Below are entries with pictures among them; reproduce exactly, and only, the lines from the one containing "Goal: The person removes" down to the one containing "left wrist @", without the pictures.
** DATA SHOWN follows **
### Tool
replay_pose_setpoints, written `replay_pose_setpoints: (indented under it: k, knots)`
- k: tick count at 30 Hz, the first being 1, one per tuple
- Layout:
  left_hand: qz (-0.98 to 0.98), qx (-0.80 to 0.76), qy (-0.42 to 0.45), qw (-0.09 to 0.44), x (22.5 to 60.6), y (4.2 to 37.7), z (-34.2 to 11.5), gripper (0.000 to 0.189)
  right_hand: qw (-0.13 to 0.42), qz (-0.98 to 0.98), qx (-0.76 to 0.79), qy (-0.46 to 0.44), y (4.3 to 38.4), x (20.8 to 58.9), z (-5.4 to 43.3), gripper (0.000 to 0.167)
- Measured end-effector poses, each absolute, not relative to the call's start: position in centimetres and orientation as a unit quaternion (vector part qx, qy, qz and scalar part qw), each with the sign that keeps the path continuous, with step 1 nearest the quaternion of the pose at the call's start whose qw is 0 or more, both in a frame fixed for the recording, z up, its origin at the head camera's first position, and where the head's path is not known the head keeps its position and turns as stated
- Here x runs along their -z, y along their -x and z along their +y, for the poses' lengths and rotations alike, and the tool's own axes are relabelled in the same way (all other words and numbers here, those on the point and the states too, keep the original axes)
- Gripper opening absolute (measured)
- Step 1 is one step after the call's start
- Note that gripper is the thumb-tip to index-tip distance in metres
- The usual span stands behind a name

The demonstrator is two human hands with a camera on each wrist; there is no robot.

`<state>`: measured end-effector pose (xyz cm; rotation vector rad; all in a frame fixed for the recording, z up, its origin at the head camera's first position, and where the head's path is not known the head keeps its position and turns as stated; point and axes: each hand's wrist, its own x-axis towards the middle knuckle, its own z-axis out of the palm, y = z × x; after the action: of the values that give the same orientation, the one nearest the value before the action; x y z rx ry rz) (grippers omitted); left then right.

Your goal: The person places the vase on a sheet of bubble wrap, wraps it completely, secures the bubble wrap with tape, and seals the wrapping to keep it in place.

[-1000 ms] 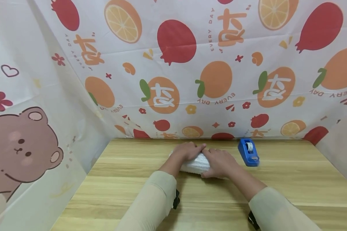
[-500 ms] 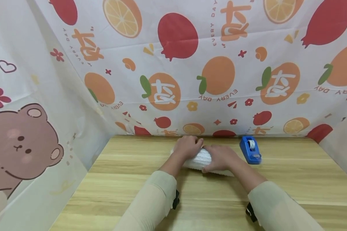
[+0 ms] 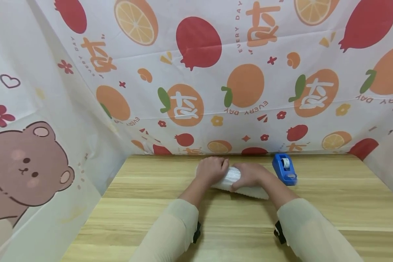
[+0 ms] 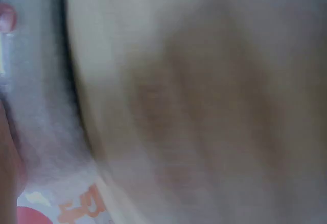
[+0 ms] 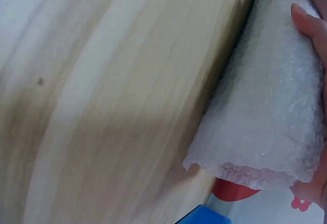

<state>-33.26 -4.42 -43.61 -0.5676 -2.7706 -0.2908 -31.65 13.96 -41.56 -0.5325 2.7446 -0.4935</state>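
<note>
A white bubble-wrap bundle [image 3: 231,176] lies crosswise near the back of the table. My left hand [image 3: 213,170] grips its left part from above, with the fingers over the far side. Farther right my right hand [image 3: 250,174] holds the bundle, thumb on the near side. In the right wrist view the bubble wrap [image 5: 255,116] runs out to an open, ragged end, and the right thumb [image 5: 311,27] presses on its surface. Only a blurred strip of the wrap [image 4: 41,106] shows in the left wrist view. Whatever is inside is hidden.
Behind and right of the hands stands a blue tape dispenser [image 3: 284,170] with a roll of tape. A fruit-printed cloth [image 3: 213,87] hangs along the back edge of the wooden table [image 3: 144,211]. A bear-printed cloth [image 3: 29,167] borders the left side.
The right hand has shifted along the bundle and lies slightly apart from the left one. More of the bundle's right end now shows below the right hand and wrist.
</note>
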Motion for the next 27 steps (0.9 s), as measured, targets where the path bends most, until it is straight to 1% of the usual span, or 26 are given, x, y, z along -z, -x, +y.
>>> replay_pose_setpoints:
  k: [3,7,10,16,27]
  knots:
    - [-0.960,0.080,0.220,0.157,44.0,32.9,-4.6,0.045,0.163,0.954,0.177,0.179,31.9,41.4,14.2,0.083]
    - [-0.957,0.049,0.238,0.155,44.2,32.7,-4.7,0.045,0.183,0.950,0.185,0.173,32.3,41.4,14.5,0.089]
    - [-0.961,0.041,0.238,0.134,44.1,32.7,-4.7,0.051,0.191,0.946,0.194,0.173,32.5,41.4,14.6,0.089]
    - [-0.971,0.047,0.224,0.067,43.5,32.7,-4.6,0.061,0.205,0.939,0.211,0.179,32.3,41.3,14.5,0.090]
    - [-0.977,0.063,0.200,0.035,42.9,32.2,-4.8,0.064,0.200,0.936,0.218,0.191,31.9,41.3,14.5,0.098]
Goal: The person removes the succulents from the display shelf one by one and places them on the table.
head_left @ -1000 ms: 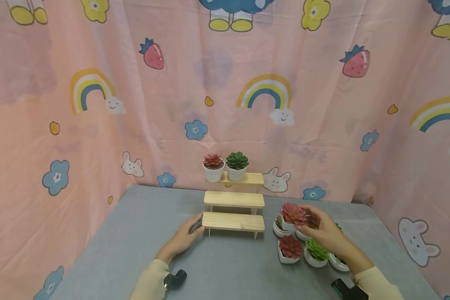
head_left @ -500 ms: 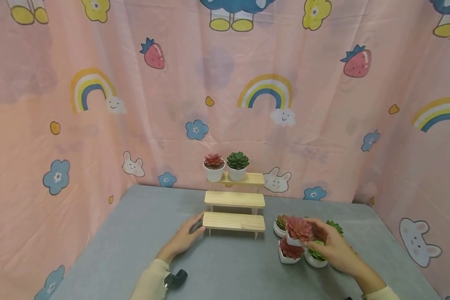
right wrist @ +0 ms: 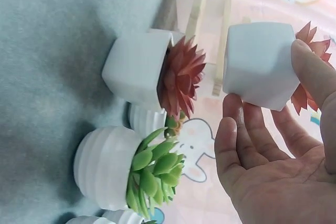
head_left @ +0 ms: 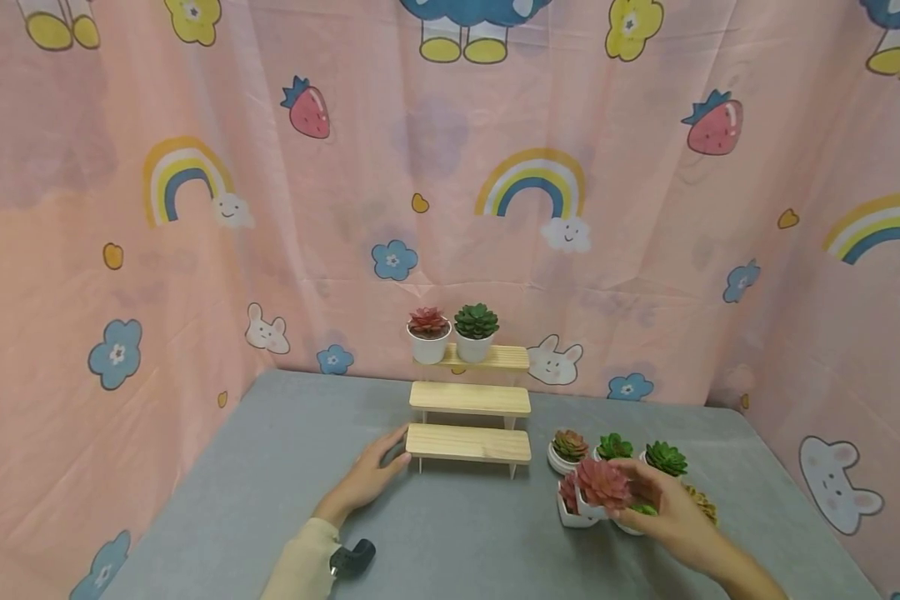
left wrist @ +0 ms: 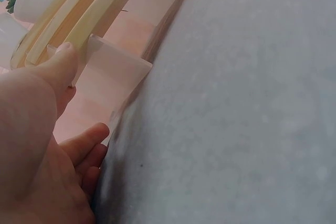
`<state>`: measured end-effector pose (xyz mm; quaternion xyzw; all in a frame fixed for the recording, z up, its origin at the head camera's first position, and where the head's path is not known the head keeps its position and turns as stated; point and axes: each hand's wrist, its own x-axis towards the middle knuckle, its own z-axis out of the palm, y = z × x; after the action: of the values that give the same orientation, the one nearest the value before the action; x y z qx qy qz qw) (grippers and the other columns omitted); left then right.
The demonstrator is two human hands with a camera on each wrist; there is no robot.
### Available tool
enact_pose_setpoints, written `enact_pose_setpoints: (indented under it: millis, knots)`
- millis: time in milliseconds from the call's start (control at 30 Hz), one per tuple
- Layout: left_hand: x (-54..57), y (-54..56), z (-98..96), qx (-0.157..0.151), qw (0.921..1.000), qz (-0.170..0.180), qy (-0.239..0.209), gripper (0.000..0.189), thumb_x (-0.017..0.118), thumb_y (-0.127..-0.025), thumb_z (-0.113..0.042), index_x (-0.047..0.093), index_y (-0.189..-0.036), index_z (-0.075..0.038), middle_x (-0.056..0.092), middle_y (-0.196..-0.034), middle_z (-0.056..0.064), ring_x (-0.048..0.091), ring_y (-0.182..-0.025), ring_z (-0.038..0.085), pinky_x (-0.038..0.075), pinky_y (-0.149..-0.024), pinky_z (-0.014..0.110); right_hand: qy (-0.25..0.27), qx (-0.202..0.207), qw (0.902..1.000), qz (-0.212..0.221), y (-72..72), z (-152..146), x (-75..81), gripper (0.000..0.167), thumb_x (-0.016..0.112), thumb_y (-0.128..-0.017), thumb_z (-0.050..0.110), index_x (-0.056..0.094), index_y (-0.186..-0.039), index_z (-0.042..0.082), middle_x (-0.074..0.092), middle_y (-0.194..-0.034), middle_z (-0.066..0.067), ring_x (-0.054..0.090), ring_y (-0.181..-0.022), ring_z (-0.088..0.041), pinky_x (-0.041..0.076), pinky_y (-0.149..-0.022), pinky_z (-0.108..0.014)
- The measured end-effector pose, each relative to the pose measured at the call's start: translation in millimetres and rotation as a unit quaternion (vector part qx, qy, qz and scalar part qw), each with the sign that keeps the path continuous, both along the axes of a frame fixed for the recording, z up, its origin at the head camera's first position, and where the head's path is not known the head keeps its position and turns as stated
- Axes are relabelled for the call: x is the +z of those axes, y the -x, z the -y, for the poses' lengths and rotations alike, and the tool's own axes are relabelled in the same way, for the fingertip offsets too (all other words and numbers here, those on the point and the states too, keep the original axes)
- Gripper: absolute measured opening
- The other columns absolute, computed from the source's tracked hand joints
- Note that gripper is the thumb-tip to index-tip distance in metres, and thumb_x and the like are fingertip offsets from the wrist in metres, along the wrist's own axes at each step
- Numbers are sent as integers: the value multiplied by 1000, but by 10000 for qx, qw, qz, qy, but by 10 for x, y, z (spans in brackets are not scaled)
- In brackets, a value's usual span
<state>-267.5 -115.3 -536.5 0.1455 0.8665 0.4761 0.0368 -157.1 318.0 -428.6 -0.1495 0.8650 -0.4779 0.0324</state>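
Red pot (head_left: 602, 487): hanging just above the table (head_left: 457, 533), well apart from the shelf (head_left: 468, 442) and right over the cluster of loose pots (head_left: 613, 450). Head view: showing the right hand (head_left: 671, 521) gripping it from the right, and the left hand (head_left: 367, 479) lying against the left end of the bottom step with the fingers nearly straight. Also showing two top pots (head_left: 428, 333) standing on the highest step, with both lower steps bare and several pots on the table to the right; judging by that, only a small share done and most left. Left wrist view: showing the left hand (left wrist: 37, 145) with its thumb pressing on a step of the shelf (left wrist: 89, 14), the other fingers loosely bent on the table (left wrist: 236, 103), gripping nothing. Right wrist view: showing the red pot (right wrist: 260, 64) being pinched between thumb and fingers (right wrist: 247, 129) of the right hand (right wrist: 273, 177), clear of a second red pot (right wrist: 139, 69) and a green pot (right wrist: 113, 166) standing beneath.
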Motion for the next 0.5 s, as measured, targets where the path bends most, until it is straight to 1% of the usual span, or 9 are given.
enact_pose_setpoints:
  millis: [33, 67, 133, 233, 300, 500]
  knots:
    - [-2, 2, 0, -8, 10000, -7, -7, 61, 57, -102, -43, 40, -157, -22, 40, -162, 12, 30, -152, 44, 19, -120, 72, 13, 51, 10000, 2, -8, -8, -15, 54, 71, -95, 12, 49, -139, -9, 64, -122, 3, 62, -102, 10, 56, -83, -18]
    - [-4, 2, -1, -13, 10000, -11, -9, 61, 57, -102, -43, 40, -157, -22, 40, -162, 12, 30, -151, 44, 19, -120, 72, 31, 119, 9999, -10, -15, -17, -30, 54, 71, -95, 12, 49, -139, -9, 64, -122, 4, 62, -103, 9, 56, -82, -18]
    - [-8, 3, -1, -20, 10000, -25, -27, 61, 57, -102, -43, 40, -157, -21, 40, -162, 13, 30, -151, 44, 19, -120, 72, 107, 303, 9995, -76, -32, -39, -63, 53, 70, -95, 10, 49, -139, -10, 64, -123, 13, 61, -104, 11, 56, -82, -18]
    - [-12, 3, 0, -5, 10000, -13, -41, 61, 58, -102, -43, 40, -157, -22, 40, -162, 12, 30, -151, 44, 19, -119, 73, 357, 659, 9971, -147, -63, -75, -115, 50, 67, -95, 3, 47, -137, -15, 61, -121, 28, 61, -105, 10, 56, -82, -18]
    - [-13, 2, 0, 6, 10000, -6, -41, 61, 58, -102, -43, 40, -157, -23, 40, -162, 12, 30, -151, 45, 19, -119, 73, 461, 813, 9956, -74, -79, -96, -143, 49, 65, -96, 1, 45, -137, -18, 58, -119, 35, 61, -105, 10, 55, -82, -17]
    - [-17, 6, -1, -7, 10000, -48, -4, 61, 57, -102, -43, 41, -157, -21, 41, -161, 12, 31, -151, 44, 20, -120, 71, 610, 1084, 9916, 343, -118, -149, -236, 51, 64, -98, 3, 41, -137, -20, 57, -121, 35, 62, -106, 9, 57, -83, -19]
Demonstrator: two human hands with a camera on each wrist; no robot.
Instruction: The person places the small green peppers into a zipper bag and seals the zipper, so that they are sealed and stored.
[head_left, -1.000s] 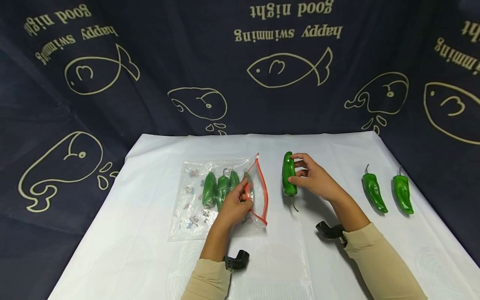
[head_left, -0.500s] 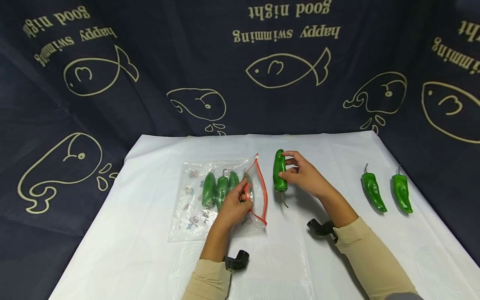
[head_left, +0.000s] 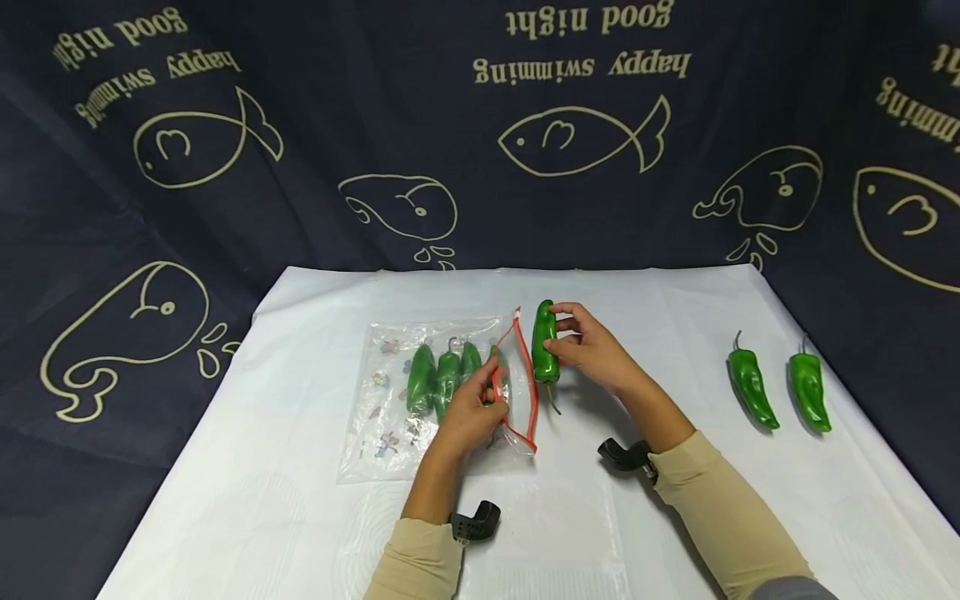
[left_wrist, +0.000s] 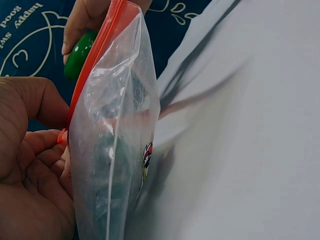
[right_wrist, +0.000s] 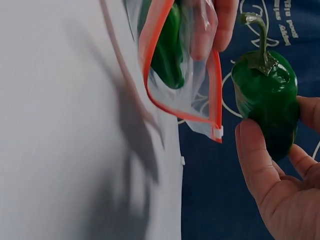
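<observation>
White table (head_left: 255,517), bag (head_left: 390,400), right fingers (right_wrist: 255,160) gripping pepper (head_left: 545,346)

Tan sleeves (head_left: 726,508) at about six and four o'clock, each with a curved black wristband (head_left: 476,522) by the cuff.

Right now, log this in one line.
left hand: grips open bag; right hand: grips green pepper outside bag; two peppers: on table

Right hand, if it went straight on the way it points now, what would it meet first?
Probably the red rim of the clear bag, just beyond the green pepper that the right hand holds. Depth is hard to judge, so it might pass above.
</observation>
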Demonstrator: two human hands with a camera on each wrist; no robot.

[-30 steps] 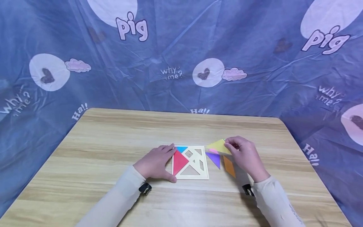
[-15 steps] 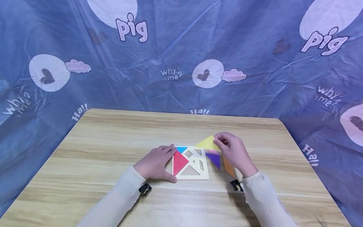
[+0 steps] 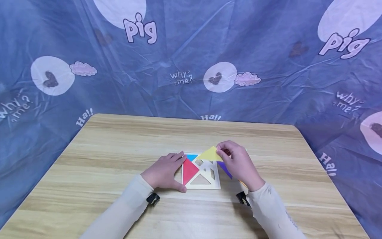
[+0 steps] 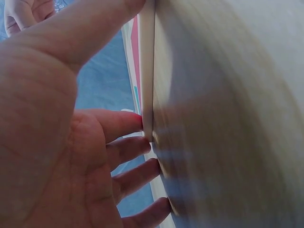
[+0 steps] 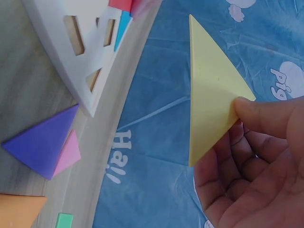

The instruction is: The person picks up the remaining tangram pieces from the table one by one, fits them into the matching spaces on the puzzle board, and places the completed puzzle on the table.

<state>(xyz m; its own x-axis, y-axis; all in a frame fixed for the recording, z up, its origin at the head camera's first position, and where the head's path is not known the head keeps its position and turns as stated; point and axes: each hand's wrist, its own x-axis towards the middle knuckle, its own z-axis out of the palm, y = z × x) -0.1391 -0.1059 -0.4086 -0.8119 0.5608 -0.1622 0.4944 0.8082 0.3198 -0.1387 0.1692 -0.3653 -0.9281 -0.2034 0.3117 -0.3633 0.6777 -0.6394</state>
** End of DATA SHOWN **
■ OUTPUT ■
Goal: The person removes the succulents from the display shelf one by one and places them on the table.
head_left @ -1000 ms: 
head_left @ -500 ms: 
right wrist @ +0 ms: 
head_left @ +0 ms: 
left wrist @ +0 ms: 

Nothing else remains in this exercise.